What’s the best place to start when evolving data governance?

Actually all, but data is the driving factor for anything. All people, processes, policies are going to start with data, otherwise, we will endup saying he says, she says.

You need to look all , People , process, policies and data.

Start with the basics—automate your policies right when data is created, not after something goes wrong. Classify data early, keep access consistent across platforms, and build in guardrails that fix themselves. That’s how real, scalable governance begins—not with audits, but with architecture.

My easy-way-out response would be that you do not necessarily need to start with any one of these. You can simultaneously act on some or all of them. Staying within the question though, the most foundational and far-reaching aspect is policies in my view. Data is ever-growing/evolving and reactive, hard to steer things with it. People and processes are also fluid with reactions that depend on the situation.
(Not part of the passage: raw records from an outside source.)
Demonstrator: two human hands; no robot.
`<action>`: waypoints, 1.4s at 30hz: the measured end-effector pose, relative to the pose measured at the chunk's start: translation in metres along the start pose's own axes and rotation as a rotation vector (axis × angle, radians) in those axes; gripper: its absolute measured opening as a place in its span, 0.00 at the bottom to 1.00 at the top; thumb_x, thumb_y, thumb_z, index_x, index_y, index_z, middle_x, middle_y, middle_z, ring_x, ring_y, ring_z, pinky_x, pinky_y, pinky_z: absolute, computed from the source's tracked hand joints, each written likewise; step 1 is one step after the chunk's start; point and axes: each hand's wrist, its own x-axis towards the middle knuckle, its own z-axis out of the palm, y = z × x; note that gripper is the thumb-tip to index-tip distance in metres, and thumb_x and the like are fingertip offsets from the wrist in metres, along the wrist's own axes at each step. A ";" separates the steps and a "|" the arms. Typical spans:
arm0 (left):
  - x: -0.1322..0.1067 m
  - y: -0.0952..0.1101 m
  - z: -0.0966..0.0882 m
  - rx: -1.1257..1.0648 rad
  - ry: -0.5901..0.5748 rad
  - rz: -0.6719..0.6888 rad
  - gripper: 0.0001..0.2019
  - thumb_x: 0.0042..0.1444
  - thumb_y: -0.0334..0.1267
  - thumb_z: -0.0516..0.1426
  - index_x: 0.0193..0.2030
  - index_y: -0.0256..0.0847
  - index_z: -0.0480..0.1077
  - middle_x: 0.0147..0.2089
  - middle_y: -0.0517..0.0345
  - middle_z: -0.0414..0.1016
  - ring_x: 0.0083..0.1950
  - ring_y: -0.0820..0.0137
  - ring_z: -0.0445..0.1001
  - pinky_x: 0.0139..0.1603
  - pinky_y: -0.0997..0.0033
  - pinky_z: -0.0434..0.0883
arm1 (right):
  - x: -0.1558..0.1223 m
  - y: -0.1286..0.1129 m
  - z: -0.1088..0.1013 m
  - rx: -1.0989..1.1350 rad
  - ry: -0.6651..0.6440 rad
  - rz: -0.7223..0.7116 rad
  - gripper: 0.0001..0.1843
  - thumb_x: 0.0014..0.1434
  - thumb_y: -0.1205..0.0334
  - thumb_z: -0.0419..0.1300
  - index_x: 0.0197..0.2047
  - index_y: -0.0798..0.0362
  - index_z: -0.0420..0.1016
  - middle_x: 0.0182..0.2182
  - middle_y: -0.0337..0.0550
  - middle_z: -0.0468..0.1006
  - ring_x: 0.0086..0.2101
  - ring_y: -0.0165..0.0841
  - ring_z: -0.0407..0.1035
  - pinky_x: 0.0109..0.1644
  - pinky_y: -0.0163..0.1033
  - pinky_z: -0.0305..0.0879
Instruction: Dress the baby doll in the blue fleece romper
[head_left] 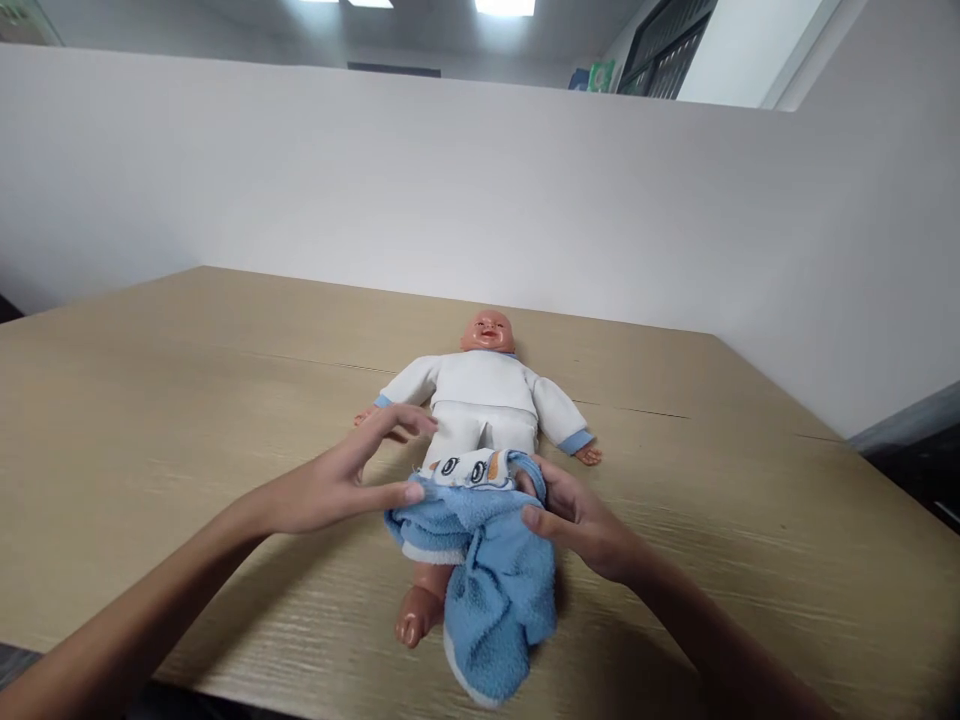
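Observation:
A baby doll [487, 335] lies on its back on the table, head away from me, wearing a white top [486, 380] with blue cuffs. Blue fleece pants [502, 570] with white hems and a printed eye pattern are bunched around its lower legs. One bare foot [418, 612] pokes out of a pant leg; the other is hidden inside the cloth. My right hand [581, 515] grips the waistband at the right, fingers partly inside it. Fingers apart, my left hand [352, 475] is at the waistband's left side, its thumb tip at the cloth.
The wooden table [225, 420] has thin seams across its top. A white partition wall [450, 190] rises behind it, with ceiling lights beyond. Something dark [919, 460] stands past the table's right edge.

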 end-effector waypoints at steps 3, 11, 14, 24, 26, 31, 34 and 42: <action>0.031 0.024 -0.001 0.161 -0.078 -0.006 0.28 0.67 0.57 0.66 0.70 0.54 0.72 0.67 0.52 0.74 0.69 0.51 0.69 0.72 0.52 0.66 | 0.002 0.006 -0.002 0.221 -0.053 0.033 0.26 0.63 0.43 0.75 0.45 0.48 0.65 0.40 0.35 0.68 0.38 0.30 0.64 0.42 0.33 0.65; 0.115 0.046 0.018 0.074 -0.698 0.081 0.19 0.58 0.55 0.72 0.47 0.43 0.81 0.40 0.59 0.81 0.39 0.65 0.76 0.43 0.68 0.71 | -0.008 0.003 -0.014 0.169 -0.135 0.115 0.31 0.58 0.48 0.80 0.56 0.48 0.70 0.45 0.38 0.73 0.46 0.35 0.72 0.54 0.40 0.72; 0.122 0.039 0.023 -0.017 -0.741 0.037 0.19 0.54 0.49 0.75 0.44 0.42 0.77 0.34 0.64 0.77 0.33 0.70 0.72 0.32 0.73 0.66 | -0.014 -0.011 -0.020 -0.079 -0.245 0.186 0.23 0.63 0.43 0.74 0.51 0.50 0.77 0.40 0.37 0.75 0.43 0.37 0.73 0.51 0.42 0.74; 0.118 0.033 0.028 -0.278 -0.965 0.025 0.15 0.54 0.45 0.76 0.44 0.42 0.82 0.43 0.60 0.86 0.44 0.62 0.83 0.48 0.68 0.80 | -0.017 -0.001 -0.014 0.254 0.059 0.126 0.32 0.63 0.32 0.72 0.57 0.47 0.83 0.43 0.41 0.80 0.40 0.33 0.71 0.46 0.37 0.69; 0.119 0.029 0.028 -0.310 -0.915 0.053 0.13 0.56 0.42 0.75 0.45 0.42 0.82 0.43 0.62 0.86 0.45 0.64 0.83 0.50 0.70 0.80 | -0.018 -0.004 -0.014 0.267 0.005 0.196 0.32 0.63 0.33 0.72 0.59 0.47 0.82 0.41 0.40 0.79 0.39 0.33 0.71 0.45 0.36 0.70; 0.120 0.023 0.030 -0.358 -0.847 0.120 0.13 0.61 0.39 0.72 0.51 0.42 0.82 0.51 0.60 0.87 0.53 0.62 0.83 0.58 0.70 0.80 | -0.022 -0.012 -0.016 0.144 -0.231 0.259 0.27 0.60 0.35 0.75 0.42 0.52 0.82 0.33 0.36 0.73 0.33 0.30 0.66 0.36 0.33 0.66; 0.117 0.029 0.030 -0.370 -0.914 0.083 0.15 0.59 0.40 0.74 0.51 0.43 0.83 0.50 0.60 0.88 0.52 0.61 0.85 0.57 0.70 0.81 | -0.023 -0.007 -0.015 0.171 -0.035 0.183 0.27 0.60 0.34 0.75 0.41 0.52 0.83 0.33 0.37 0.75 0.33 0.31 0.68 0.39 0.35 0.67; 0.113 0.039 0.034 -0.366 -0.995 0.098 0.18 0.55 0.41 0.76 0.52 0.44 0.86 0.53 0.58 0.89 0.59 0.54 0.86 0.67 0.63 0.80 | -0.018 -0.012 -0.014 0.138 0.072 0.189 0.31 0.68 0.32 0.67 0.62 0.45 0.82 0.47 0.42 0.83 0.52 0.39 0.77 0.63 0.46 0.70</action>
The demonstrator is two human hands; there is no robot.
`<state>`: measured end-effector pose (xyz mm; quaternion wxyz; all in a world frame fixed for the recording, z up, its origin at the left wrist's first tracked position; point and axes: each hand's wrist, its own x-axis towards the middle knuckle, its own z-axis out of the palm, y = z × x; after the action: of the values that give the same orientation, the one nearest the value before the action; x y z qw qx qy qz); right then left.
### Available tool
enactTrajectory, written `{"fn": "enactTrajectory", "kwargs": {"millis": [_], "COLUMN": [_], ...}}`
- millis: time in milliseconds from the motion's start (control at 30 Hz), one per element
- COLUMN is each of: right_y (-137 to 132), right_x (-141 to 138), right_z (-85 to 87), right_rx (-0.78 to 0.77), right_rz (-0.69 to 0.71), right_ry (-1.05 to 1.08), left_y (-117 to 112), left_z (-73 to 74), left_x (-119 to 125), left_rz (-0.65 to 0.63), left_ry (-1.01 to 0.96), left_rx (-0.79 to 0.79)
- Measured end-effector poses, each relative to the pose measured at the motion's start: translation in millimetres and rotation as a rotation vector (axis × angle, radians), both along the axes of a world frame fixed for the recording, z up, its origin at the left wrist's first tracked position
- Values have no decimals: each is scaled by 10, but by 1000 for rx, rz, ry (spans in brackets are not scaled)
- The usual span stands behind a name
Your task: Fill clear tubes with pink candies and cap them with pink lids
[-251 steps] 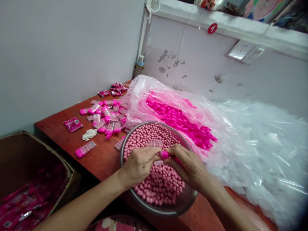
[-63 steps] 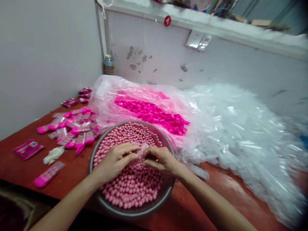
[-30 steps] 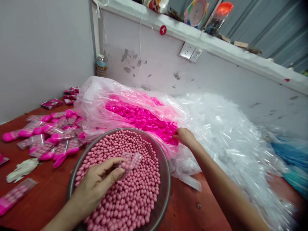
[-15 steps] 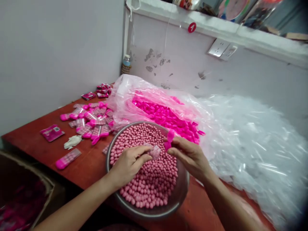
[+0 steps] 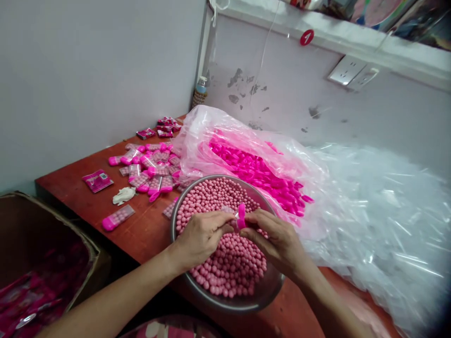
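Over the grey bowl (image 5: 243, 306) of pink beads (image 5: 229, 270), the two bare hands meet nearly fingertip to fingertip, backs turned up, the forearms slanting in from the lower corners. The left hand (image 5: 200, 237) is closed to a pinch, thumb against fingers, on a clear tube (image 5: 227, 210) that its fingers mostly cover. Facing it, the right hand (image 5: 276, 237) pinches a bright pink cap (image 5: 241, 216) between thumb and fingers, at the tube's end (whether it is seated, I cannot tell). Just past the right fingers, a plastic bag (image 5: 211, 124) holds more pink caps (image 5: 257, 173); farther right of the grip lies a heap of clear plastic (image 5: 384, 225). Beyond the left hand, filled packs (image 5: 155, 171) lie piled on the red table (image 5: 148, 241).
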<state>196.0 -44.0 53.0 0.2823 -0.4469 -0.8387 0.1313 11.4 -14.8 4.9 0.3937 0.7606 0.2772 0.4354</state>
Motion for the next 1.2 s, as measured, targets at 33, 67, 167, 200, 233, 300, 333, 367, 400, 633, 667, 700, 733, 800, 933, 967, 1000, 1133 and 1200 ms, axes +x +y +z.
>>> {"fn": "enactTrajectory", "kwargs": {"millis": [33, 67, 167, 200, 233, 300, 333, 367, 400, 633, 667, 700, 733, 800, 933, 967, 1000, 1133, 1200], "right_y": [-5, -11, -24, -20, -10, 31, 60, 91, 122, 249, 255, 257, 252, 223, 107, 82, 66, 87, 120], "right_x": [-12, -25, -62, -68, -68, -45, -24, 2, 29, 59, 51, 47, 45, 35, -81, -128, -176, -304, -315], "right_z": [-22, -45, -119, -140, -159, -179, -176, -160, -130, 300, 320, 314, 283, 162, -141, -200, -247, -348, -369], "right_rx": [-1, -1, 36, 59, 80, 77, 32, -34, -103, -97, -47, 13, 80, 184, 245, 264, 291, 464, 526], "right_rz": [7, 15, 35, 35, 34, 44, 57, 72, 87, 313, 312, 282, 232, 132, -48, -99, -143, -225, -211], "right_ry": [9, 18, 10, -10, -31, -46, -34, -9, 21, -255, -275, -278, -270, -253, -287, -298, -306, -296, -290], "left_y": [-4, -9, -23, -26, -26, -18, -11, -2, 7, 43, 51, 61, 73, 95, 115, 115, 112, 100, 100], "left_z": [-9, -18, -43, -49, -52, -48, -39, -26, -8, 72, 66, 58, 50, 37, 34, 35, 36, 25, 15], "left_x": [-4, -8, -14, -15, -15, -16, -16, -15, -12, 22, 17, 10, 2, -13, -9, -3, 4, 13, 6], "left_rz": [7, 14, 25, 24, 22, 21, 27, 30, 24, -185, -174, -156, -136, -103, -92, -99, -106, -121, -126], "left_ry": [6, 15, 67, 86, 103, 114, 108, 99, 95, -7, -49, -95, -145, -250, -401, -417, -426, -426, -431], "left_rx": [18, 39, 108, 127, 139, 135, 111, 72, 19, -346, -395, -445, -496, -591, -701, -710, -717, -727, -726]}}
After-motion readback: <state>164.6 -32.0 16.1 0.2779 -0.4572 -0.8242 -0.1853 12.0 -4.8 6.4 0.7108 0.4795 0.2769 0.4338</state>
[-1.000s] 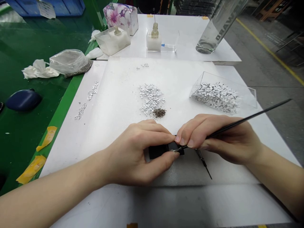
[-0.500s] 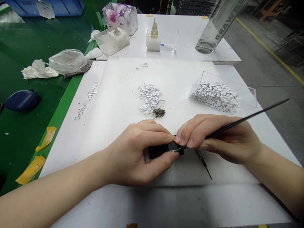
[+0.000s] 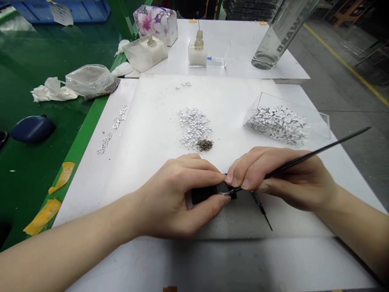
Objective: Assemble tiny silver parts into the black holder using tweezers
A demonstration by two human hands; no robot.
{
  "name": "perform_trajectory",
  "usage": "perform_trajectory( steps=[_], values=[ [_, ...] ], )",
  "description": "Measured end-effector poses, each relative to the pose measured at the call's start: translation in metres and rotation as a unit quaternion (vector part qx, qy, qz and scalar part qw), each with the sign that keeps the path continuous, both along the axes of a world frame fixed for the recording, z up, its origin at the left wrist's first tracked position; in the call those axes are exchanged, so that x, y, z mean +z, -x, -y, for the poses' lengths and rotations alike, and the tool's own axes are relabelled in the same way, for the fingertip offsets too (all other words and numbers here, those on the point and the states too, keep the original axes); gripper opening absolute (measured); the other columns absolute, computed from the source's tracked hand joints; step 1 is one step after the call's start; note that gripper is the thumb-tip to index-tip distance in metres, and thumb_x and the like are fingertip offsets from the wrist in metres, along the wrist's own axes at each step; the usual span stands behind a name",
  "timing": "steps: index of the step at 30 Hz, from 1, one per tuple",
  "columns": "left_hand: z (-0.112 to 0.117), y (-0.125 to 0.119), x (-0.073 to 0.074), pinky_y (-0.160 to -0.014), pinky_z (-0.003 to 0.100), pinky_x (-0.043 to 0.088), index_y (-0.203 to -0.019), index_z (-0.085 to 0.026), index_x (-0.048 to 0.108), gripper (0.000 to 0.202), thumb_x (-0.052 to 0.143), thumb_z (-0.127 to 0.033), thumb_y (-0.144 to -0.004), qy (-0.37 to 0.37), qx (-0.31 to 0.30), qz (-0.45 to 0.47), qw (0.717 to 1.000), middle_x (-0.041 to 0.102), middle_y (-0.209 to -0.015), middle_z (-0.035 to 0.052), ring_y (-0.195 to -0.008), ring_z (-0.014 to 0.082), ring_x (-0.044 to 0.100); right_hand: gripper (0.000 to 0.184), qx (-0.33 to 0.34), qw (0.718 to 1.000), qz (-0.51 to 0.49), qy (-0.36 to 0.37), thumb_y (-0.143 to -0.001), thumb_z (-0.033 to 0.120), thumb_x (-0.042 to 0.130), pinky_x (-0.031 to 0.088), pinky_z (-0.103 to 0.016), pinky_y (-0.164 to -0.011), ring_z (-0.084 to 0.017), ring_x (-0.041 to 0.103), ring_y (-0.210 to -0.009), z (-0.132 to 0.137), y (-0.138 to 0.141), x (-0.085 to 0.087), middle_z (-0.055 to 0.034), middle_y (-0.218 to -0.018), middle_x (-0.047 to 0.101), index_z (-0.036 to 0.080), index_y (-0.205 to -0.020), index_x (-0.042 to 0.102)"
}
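Note:
My left hand [image 3: 179, 195] pinches a small black block [image 3: 202, 196] between thumb and fingers at the near middle of the white sheet. My right hand [image 3: 282, 177] grips a long, thin black-handled tool [image 3: 316, 153], and its fine metal tip touches the block's top. Under my right hand lies a small black-handled pointed tool [image 3: 261, 209]. Ahead of my hands are a pile of tiny silver pieces [image 3: 194, 127] and a small heap of dark granules [image 3: 204, 145]. More silver pieces fill a clear acrylic box [image 3: 279, 126] to the right.
Short rows of silver pieces [image 3: 120, 117] lie on the sheet's left. Behind stand a tilted glass bottle [image 3: 281, 38], a small bottle in a clear block [image 3: 199, 40] and a floral box [image 3: 153, 24]. A plastic bag [image 3: 89, 79] and white tissue [image 3: 53, 90] lie on the green bench.
The whole view has shifted very slightly. Both hands keep the same grip on the block and the thin tool, and nothing on the table has moved.

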State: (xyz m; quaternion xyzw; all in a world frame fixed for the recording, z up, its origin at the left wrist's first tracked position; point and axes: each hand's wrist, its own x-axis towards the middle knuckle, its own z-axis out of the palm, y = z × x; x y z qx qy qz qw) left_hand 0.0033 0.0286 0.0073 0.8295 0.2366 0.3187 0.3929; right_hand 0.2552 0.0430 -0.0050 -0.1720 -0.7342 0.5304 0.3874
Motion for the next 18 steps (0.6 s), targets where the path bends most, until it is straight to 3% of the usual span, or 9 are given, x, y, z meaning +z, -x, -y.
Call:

Policies are the most slow-moving, but far-reaching aspect, giving a team time to make informed changes to policies that hopefully fan out to the data, people, and processes. (This is why policies tend to be set from the top down.) Of course, all of these are important and ultimately need to be delt with for effective data governance.

I think this depends on your approach to policies in your organisation.  For ourselves, where we are starting with our policy framework is actually focusing on defining clear strategic principles and ensuring these are aligned and have sponsorship top down.  With this we can use these principles to drive the review of people and process capabilities against these agreed principles.